Giraph Job running in local mode always - hadoop

I ran Giraph 1.1.0 on Hadoop 2.6.0.
The mapredsite.xml looks like this
<configuration>
<property>
<name>mapreduce.framework.name</name>
<value>yarn</value>
<description>The runtime framework for executing MapReduce jobs. Can be one of
local, classic or yarn.</description>
</property>
<property>
<name>mapreduce.map.memory.mb</name>
<value>4096</value>
<name>mapreduce.reduce.memory.mb</name>
<value>8192</value>
</property>
<property>
<name>mapreduce.map.java.opts</name>
<value>-Xmx3072m</value>
<name>mapreduce.reduce.java.opts</name>
<value>-Xmx6144m</value>
</property>
<property>
<name>mapred.tasktracker.map.tasks.maximum</name>
<value>4</value>
</property>
<property>
<name>mapred.map.tasks</name>
<value>4</value>
</property>
</configuration>
The giraph-site.xml looks like this
<configuration>
<property>
<name>giraph.SplitMasterWorker</name>
<value>true</value>
</property>
<property>
<name>giraph.logLevel</name>
<value>error</value>
</property>
</configuration>
I do not want to run the job in the local mode. I have also set environment variable MAPRED_HOME to be HADOOP_HOME. This is the command to run the program.
hadoop jar myjar.jar hu.elte.inf.mbalassi.msc.giraph.betweenness.BetweennessComputation /user/$USER/inputbc/inputgraph.txt /user/$USER/outputBC 1.0 1
When I run this code that computes betweenness centrality of vertices in a graph, I get the following exception
Exception in thread "main" java.lang.IllegalArgumentException: checkLocalJobRunnerConfiguration: When using LocalJobRunner, you cannot run in split master / worker mode since there is only 1 task at a time!
at org.apache.giraph.job.GiraphJob.checkLocalJobRunnerConfiguration(GiraphJob.java:168)
at org.apache.giraph.job.GiraphJob.run(GiraphJob.java:236)
at hu.elte.inf.mbalassi.msc.giraph.betweenness.BetweennessComputation.runMain(BetweennessComputation.java:214)
at hu.elte.inf.mbalassi.msc.giraph.betweenness.BetweennessComputation.main(BetweennessComputation.java:218)
at sun.reflect.NativeMethodAccessorImpl.invoke0(Native Method)
at sun.reflect.NativeMethodAccessorImpl.invoke(NativeMethodAccessorImpl.java:62)
at sun.reflect.DelegatingMethodAccessorImpl.invoke(DelegatingMethodAccessorImpl.java:43)
at java.lang.reflect.Method.invoke(Method.java:497)
at org.apache.hadoop.util.RunJar.run(RunJar.java:221)
at org.apache.hadoop.util.RunJar.main(RunJar.java:136)
What should I do to ensure that the job does not run in local mode?

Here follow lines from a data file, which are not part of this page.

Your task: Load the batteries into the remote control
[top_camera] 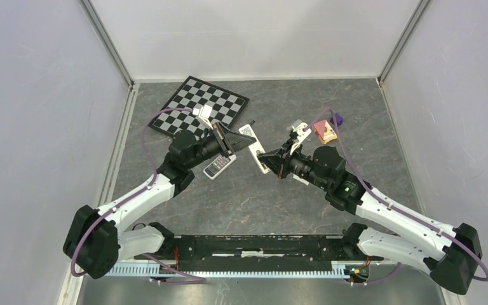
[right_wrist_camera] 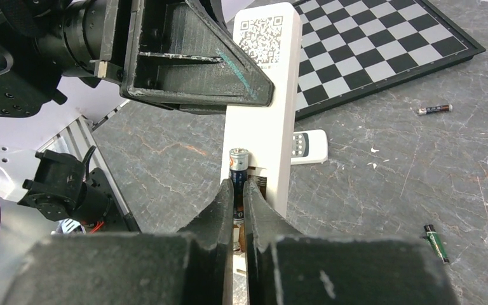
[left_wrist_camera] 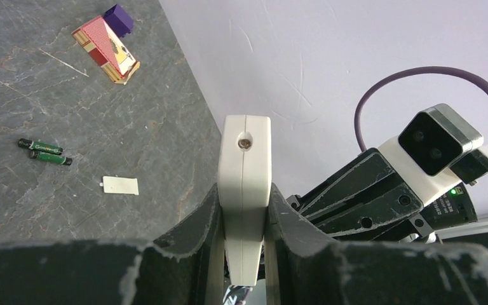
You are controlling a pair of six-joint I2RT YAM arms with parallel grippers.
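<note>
Black plastic fills my near view: my right hand (right_wrist_camera: 238,190) is clamped on one battery (right_wrist_camera: 238,166), its metal cap poking up past the fingertips, right against the open bay (right_wrist_camera: 258,184) of the remote (right_wrist_camera: 264,95). Whether it is in the bay at all, I cannot tell. The grip is narrow, so a sideways push could pivot the battery out, or the spring could kick it back. I also cannot read its polarity against the bay.

Just beyond, my left hand (left_wrist_camera: 244,203) squeezes the remote by its sides, clear of the counter (right_wrist_camera: 387,190). Hard pressure from the right could slide or twist it in that hold.

Farther off, spares (right_wrist_camera: 436,241) lie loose on the counter; a dropped one would likely roll toward the second remote (right_wrist_camera: 308,146) or the chessboard (right_wrist_camera: 368,57).
</note>
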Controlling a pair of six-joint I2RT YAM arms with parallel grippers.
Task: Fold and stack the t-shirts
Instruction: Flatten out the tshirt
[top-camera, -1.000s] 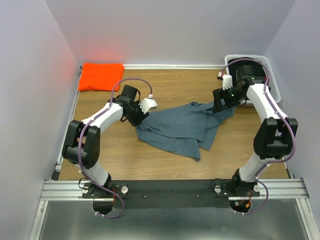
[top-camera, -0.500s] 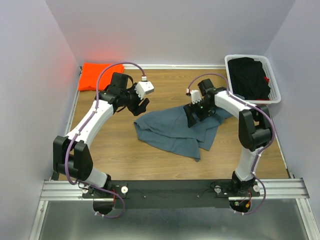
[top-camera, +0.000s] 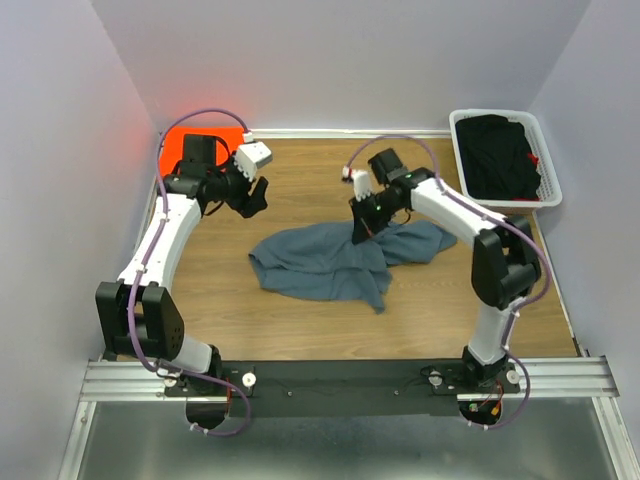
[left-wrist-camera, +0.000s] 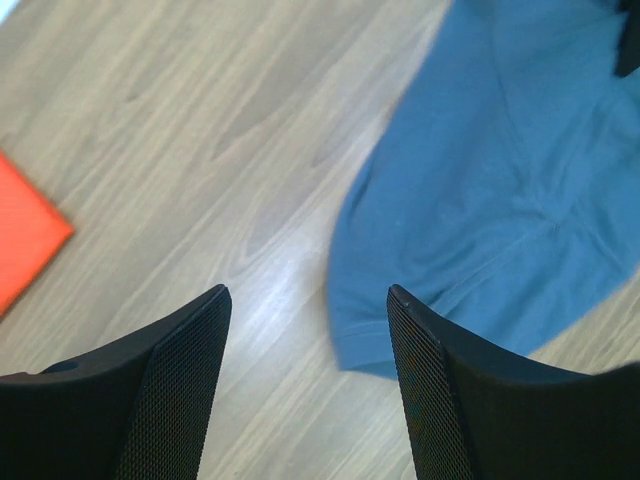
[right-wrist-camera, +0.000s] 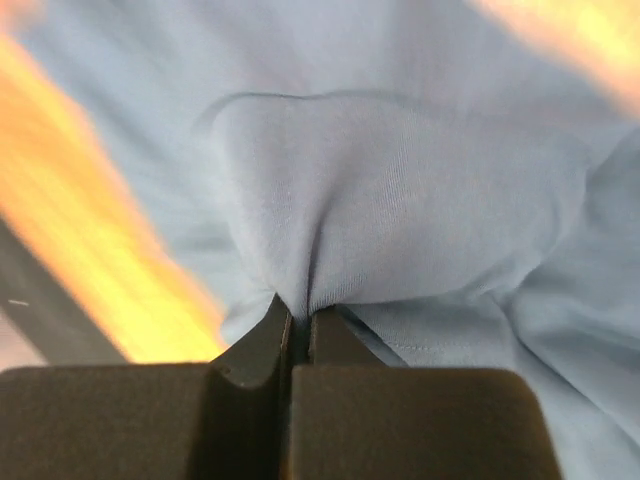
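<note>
Wooden tabletop (top-camera: 300, 330), centre frame: your right gripper (right-wrist-camera: 300, 325) is pinched on the crumpled blue-grey t-shirt (top-camera: 320, 270), probably to spread it; left gripper (left-wrist-camera: 310, 300) hangs apart, empty; orange t-shirt (top-camera: 190, 145) sits upper left.

At the middle of the table (top-camera: 300, 185), a heaped t-shirt (top-camera: 320, 268). In the far-left corner, a folded t-shirt (top-camera: 170, 150); in the far-right corner, a basket (top-camera: 505, 203) with clothes (top-camera: 498, 155) inside. Between both shirts, above bare wood, the left gripper (top-camera: 252, 198); at the heaped shirt's far edge, the right gripper (top-camera: 360, 228).
</note>
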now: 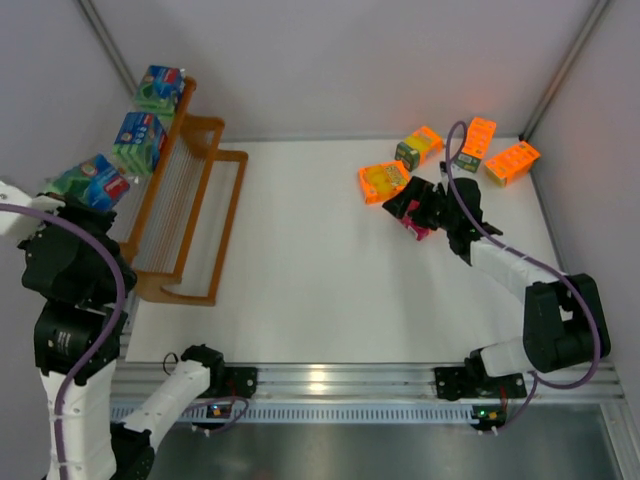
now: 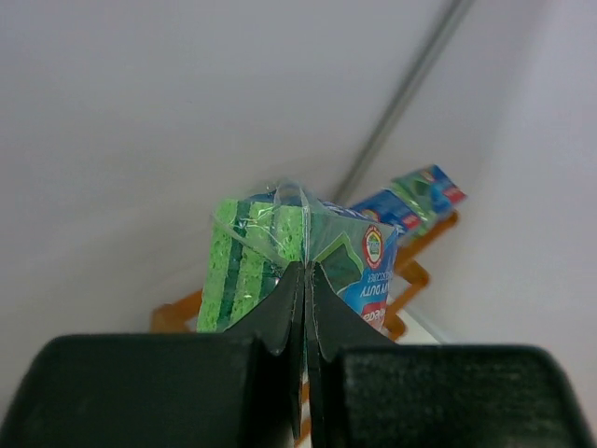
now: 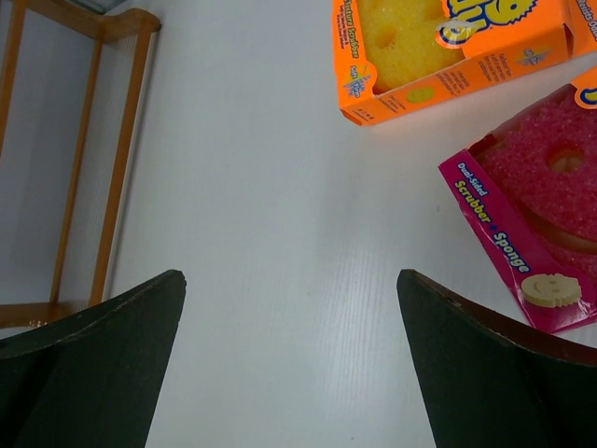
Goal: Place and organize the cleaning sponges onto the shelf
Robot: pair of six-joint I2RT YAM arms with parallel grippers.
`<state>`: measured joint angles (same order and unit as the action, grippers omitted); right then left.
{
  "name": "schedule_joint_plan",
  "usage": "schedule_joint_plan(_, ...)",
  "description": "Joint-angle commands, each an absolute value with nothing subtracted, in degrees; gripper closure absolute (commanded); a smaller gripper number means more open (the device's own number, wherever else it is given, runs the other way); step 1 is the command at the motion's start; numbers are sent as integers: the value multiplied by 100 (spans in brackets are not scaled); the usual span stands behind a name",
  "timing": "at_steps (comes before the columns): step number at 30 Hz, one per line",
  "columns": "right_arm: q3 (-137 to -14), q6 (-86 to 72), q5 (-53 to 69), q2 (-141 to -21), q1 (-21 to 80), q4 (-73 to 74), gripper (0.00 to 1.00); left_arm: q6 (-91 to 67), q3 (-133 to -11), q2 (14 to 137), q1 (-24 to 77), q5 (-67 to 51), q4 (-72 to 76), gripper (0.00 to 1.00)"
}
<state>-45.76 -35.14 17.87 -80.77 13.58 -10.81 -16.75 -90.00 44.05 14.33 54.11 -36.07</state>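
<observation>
**Held pack.** The left gripper (image 2: pixel 305 280) is clenched on the wrapper edge of a blue-green pack (image 2: pixel 298 252). The pack projects straight out from the fingertips – green sponge edges on the left, blue label on the right. In the top view its long axis lies roughly left to right, at the near end of the shelf's (image 1: pixel 185 210) top tier.

**Other packs.** Two more blue-green packs (image 1: pixel 160 88) (image 1: pixel 140 140) sit in line on that tier, toward the far wall.

**Surface.** The table (image 1: pixel 320 260) is white, and pale walls enclose it.

**Right side.** The right gripper (image 3: pixel 287 275) is released, jaws wide, low over the table. Its wrist view shows a pink pack (image 3: pixel 541 215) and an orange pack (image 3: pixel 438 47) lying flat. Only the top view shows three more orange packs (image 1: pixel 475 143) at the far right corner.
</observation>
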Motion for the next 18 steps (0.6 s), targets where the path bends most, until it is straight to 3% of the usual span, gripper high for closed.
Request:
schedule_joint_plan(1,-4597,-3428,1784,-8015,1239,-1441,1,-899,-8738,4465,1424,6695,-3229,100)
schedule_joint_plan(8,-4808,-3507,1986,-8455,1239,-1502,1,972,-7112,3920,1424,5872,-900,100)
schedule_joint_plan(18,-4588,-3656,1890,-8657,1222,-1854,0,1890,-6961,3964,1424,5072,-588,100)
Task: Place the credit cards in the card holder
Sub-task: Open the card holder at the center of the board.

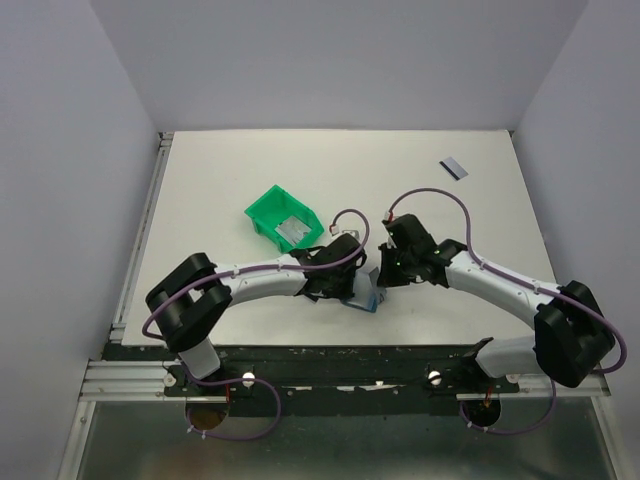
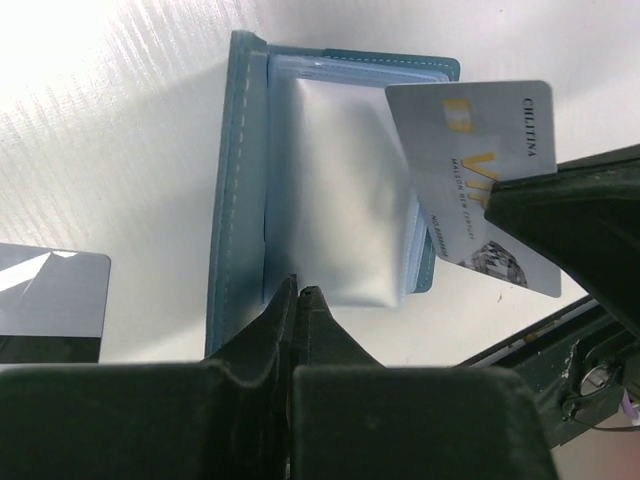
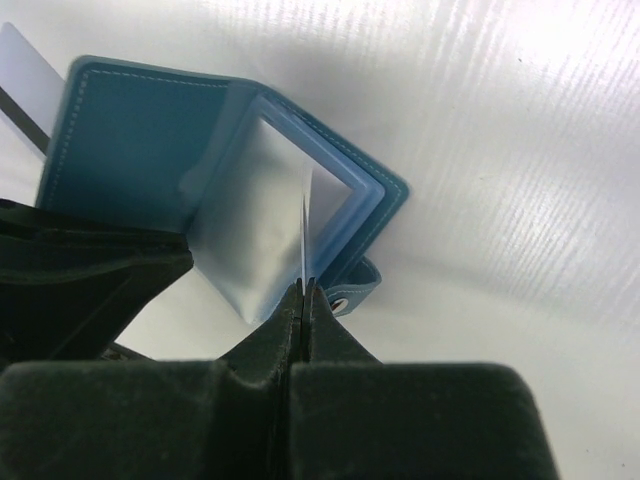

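The slate-blue card holder (image 2: 238,180) lies open on the white table between both grippers (image 1: 366,298). Its clear sleeves bulge upward. My left gripper (image 2: 300,292) is shut on the lower edge of a clear sleeve. A silvery credit card (image 2: 480,170) with gold print is pinched in my shut right gripper (image 3: 305,290), tilted over the holder's right edge. In the right wrist view that card (image 3: 305,235) shows edge-on against the open card holder (image 3: 130,130). Another credit card (image 2: 50,290) with a dark stripe lies flat just left of the holder.
A green plastic bin (image 1: 262,210) stands behind the left arm with a grey card (image 1: 293,230) inside. One more striped card (image 1: 453,169) lies at the far right of the table. The table's front edge and black rail run just behind the holder.
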`<control>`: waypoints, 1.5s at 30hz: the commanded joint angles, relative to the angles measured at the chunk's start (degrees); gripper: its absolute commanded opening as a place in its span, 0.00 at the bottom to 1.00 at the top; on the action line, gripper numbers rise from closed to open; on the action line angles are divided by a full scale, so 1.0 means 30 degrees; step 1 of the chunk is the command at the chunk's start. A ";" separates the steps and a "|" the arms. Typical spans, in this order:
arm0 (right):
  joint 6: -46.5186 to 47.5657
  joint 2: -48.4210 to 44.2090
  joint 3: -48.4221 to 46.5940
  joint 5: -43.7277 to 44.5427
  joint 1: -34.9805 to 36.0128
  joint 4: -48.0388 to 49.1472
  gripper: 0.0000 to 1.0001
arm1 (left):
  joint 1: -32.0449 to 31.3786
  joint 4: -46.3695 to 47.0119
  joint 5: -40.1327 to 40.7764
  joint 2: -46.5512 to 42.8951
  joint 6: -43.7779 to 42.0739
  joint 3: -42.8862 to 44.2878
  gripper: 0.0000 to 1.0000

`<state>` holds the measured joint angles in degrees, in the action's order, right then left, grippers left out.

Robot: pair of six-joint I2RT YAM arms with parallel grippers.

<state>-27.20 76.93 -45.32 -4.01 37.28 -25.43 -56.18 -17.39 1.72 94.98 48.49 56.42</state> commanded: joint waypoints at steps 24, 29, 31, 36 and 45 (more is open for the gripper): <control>-0.7130 -0.3785 0.3913 0.2187 -0.0063 0.1472 0.00 | 0.0212 0.4535 -0.1304 -0.0809 0.0067 -0.3046 0.00; -0.8626 -0.4254 0.4969 0.2127 -0.0150 0.2412 0.00 | 0.0242 0.4331 -0.1480 -0.0518 0.0038 -0.2666 0.00; -0.9036 -0.4518 0.5407 0.2187 -0.0179 0.2675 0.00 | 0.0270 0.4360 -0.1509 -0.0517 0.0126 -0.2665 0.00; -0.9331 -0.5395 0.6491 0.2070 -0.0326 0.3728 0.00 | 0.0271 0.4419 -0.1158 -0.0897 0.0331 -0.3017 0.00; -0.9127 -0.8851 0.8016 0.2918 -0.0385 0.4317 0.01 | 0.0271 0.4126 -0.1216 -0.0430 0.0272 -0.2724 0.00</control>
<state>-54.43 54.28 -22.76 1.52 36.62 -13.93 -55.57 -4.38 -1.87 93.76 48.97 48.05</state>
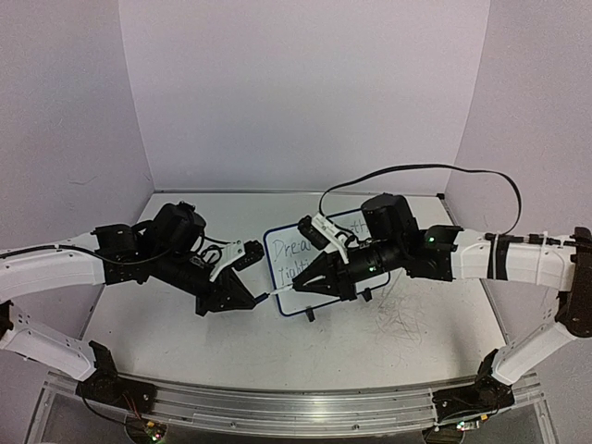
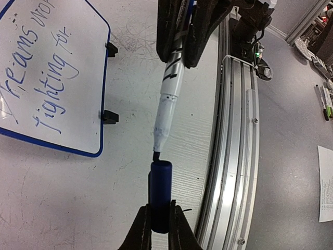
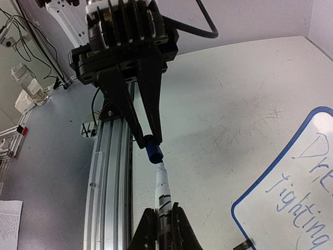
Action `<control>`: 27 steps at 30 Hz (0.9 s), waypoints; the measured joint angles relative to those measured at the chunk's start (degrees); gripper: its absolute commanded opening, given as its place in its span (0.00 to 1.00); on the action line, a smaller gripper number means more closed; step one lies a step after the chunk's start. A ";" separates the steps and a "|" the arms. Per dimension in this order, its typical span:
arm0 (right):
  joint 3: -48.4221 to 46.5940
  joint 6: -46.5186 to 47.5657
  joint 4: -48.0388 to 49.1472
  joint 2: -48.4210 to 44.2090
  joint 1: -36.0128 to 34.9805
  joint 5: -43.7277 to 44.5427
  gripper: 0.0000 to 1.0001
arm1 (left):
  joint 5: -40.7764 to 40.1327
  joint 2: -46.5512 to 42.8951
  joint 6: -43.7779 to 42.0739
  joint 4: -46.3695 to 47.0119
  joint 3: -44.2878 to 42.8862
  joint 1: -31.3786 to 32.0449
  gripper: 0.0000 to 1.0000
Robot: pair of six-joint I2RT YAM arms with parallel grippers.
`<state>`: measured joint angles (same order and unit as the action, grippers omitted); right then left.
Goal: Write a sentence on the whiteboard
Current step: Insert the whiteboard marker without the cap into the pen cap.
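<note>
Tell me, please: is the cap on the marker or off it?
Off. The left hand holds the blue cap, the right hand holds the marker, and its dark tip shows bare, just at the cap's mouth.

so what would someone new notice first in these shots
The two grippers meeting tip to tip mid-table: the left gripper is shut on a blue cap, the right gripper on a white marker whose tip is right at the cap's mouth. Beside them is the whiteboard, with the sentence in blue cursive, two lines.
</note>
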<state>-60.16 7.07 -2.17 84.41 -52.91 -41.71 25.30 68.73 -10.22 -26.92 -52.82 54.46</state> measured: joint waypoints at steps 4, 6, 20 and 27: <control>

I have met the problem just a few days ago.Fortunately i solved it by doing this.
Modify the configuration file mapred-site.xml,make sure the value of property 'mapreduce.framework.name' to be 'yarn' and add the property 'mapreduce.jobtracker.address' which value is 'yarn' if there is not.
The mapred-site.xml looks like this:
<configuration>
<property>
<name>mapreduce.framework.name</name>
<value>yarn</value>
</property>
<property>
<name>mapreduce.jobtracker.address</name>
<value>yarn</value>
</property>
</configuration>
Restart hadoop after modifying the mapred-site.xml.Then run your program and set the value which is after '-w' to be more than 1 and the value of 'giraph.SplitMasterWorker' to be 'true'.It will probably work.
As for the cause of the problem,I just quote somebody's saying:
These properties are designed for single-node executions and will have to be
changed when executing things in a cluster of nodes. In such a situation, the
jobtracker has to point to one of the machines that will be executing a
NodeManager daemon (a Hadoop slave). As for the framework, it should be
changed to 'yarn'.

We can see that in the stack-trace where the configuration check in LocalJobRunner fails this is a bit misleading because it makes us assume that we run in local model.You already found the responsible configuration option: giraph.SplitMasterWorker but in your case you set it to true. However, on the command-line with the last parameter 1 you specify to use only a single worker. Hence the framework decides that you MUST be running in local mode. As a solution you have two options:
Set giraph.SplitMasterWorker to false although you are running on a cluster.
Increase the number of workers by changing the last parameter to the command-line call.
hadoop jar myjar.jar hu.elte.inf.mbalassi.msc.giraph.betweenness.BetweennessComputation /user/$USER/inputbc/inputgraph.txt /user/$USER/outputBC 1.0 4
Please refer also to my other answer at SO (Apache Giraph master / worker mode) for details on the problem concerning local mode.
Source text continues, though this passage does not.